The latest Des Moines Register Iowa Poll finds Mike Huckabee and Barack Obama atop the fields of their respective parties, continuing the momentum for each candidate chronicled in other public polls released during the past week.

The poll, conducted November 25-28 of 500 likely Democratic and 500 likely Republican caucus voters, finds Obama (28 percent), Hillary Clinton (25 percent), and John Edwards (23 percent) once again bunched within 5 points of one another. This continues the trend found by other surveys released during the past week of a close three-way race for the Democratic nod in Iowa. The latest American Research Group (ARG) poll found a 4-point spread among the three candidates with Obama on top, while the latest Rasmussen poll found a 3-point spread with Clinton on top.

Bill Richardson registered 9 percent in the new poll, followed by Joe Biden at 6 percent, and Dennis Kucinich and Chris Dodd at 1 percent each.

Although only 7 percent of respondents were undecided, it should be noted the Des Moines Register poll includes ‘leaners’ in its findings—those who do not initially express a particular candidate preference. Of those polled who ultimately stated a preference (some after a follow-up question prompt), more than half of the likely Democratic caucus voters stated they could change their mind by January 3rd.

On the Republican side Mike Huckabee makes his case as the new ‘comeback kid’ from Arkansas—leading the field with 29 percent in the new poll. Huckabee also led in last week’s Rasmussen poll and trailed Romney by a statistically insignificant 1 point in last week’s ARG survey.
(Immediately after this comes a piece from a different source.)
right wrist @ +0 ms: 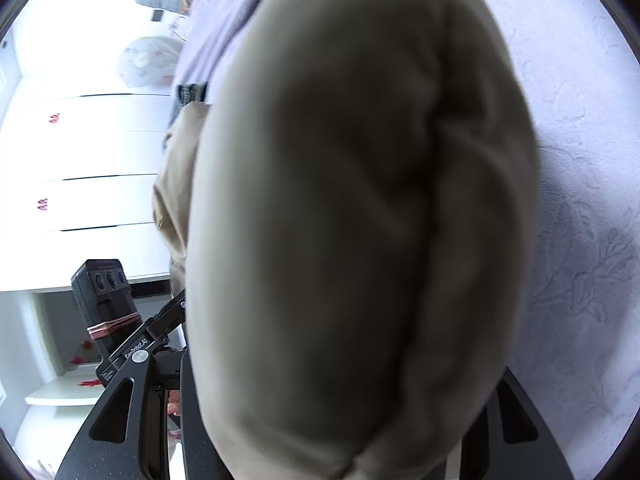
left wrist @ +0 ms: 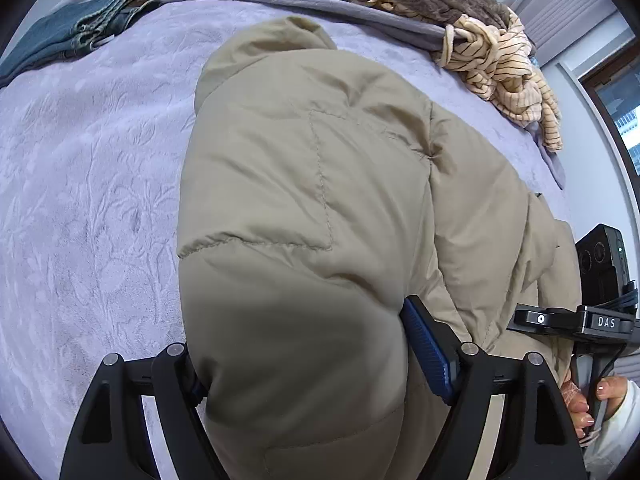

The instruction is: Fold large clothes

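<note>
Left wrist view first: the left tongs [left wrist: 320, 364] stand wide, with a thick fold of the tan padded jacket [left wrist: 320, 184] bulging between them; the blue ribbed pad [left wrist: 428, 354] on the right-hand side presses into the fabric, and the opposite pad is buried under it, so the jacket is gripped there. Ahead of these tongs the jacket spreads across the lilac bedspread [left wrist: 92, 184], its hood end farthest away. To their right, the other tool shows side-on, a hand [left wrist: 588, 404] wrapped round its handle. Far ahead to the left lie folded jeans [left wrist: 76, 36]; far ahead to the right sits a heap of striped cream and brown clothes [left wrist: 480, 40].

Over in the right wrist view, the right tongs [right wrist: 332, 420] are almost swallowed by a blurred bulge of the same jacket [right wrist: 352, 208] packed between their black arms, so they appear to be clamped on it at a middling width. Right of them is bedspread [right wrist: 580, 160]; left of them the other tool [right wrist: 108, 312] and white drawer fronts [right wrist: 92, 156].
</note>
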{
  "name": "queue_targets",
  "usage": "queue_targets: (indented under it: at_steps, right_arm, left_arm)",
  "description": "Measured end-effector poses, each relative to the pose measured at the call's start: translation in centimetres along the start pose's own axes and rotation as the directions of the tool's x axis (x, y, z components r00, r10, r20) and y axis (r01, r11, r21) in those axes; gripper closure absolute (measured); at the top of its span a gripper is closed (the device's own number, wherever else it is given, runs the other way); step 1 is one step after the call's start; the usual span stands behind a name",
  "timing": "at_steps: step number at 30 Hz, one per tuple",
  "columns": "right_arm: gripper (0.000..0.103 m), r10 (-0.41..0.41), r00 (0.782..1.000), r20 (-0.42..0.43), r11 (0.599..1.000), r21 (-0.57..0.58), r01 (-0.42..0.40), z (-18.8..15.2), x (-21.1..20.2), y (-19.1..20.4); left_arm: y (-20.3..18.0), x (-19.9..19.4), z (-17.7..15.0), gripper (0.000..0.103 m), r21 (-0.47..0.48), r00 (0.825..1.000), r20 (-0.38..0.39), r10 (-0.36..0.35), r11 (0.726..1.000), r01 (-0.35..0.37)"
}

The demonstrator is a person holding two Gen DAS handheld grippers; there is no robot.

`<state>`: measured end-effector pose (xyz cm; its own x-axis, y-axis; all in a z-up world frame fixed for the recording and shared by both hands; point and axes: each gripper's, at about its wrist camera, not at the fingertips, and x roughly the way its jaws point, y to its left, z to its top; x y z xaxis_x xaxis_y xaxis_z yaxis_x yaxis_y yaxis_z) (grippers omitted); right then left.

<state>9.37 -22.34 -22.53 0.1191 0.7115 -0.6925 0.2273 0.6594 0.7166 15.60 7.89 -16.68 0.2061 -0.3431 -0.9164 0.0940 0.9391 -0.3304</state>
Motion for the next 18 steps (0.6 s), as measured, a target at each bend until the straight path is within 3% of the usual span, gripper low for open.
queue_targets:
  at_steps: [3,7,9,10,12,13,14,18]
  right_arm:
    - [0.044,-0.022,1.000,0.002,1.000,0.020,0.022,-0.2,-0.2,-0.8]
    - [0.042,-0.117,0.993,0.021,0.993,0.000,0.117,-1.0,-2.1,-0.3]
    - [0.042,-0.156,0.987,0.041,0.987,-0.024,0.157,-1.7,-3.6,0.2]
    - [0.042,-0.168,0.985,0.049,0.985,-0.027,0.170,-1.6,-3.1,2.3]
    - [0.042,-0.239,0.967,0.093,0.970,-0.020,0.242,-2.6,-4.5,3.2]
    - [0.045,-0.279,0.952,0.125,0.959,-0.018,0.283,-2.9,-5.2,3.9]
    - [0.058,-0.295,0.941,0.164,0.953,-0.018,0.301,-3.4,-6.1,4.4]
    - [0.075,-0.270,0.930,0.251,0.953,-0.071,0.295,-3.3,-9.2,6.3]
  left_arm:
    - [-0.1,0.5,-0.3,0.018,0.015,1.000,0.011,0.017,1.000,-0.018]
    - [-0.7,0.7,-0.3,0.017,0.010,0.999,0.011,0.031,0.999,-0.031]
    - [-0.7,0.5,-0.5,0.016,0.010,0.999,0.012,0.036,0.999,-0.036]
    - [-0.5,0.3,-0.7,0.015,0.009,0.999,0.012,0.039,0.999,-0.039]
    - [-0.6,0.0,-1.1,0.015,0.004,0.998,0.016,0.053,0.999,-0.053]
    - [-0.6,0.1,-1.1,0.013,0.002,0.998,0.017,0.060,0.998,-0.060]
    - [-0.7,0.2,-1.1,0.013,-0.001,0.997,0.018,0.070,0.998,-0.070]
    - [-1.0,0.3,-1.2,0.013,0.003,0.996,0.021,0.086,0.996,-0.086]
In the Des Moines Register poll, Mitt Romney now trails by 5 points at 24 percent, followed by Rudy Giuliani at 13 percent, Fred Thompson at 9 percent, and John McCain and Ron Paul tied at 7 percent. Tom Tancredo, who has led the anti-illegal immigration charge that has taken on such an important role in the primary debates, came in seventh at 6 percent—the highest level of support he has received in any public poll of Iowans to date. Duncan Hunter received 1 percent with 4 percent undecided. Nearly 60 percent of Republican caucus voters stated they could be convinced to switch allegiances prior to Caucus Day.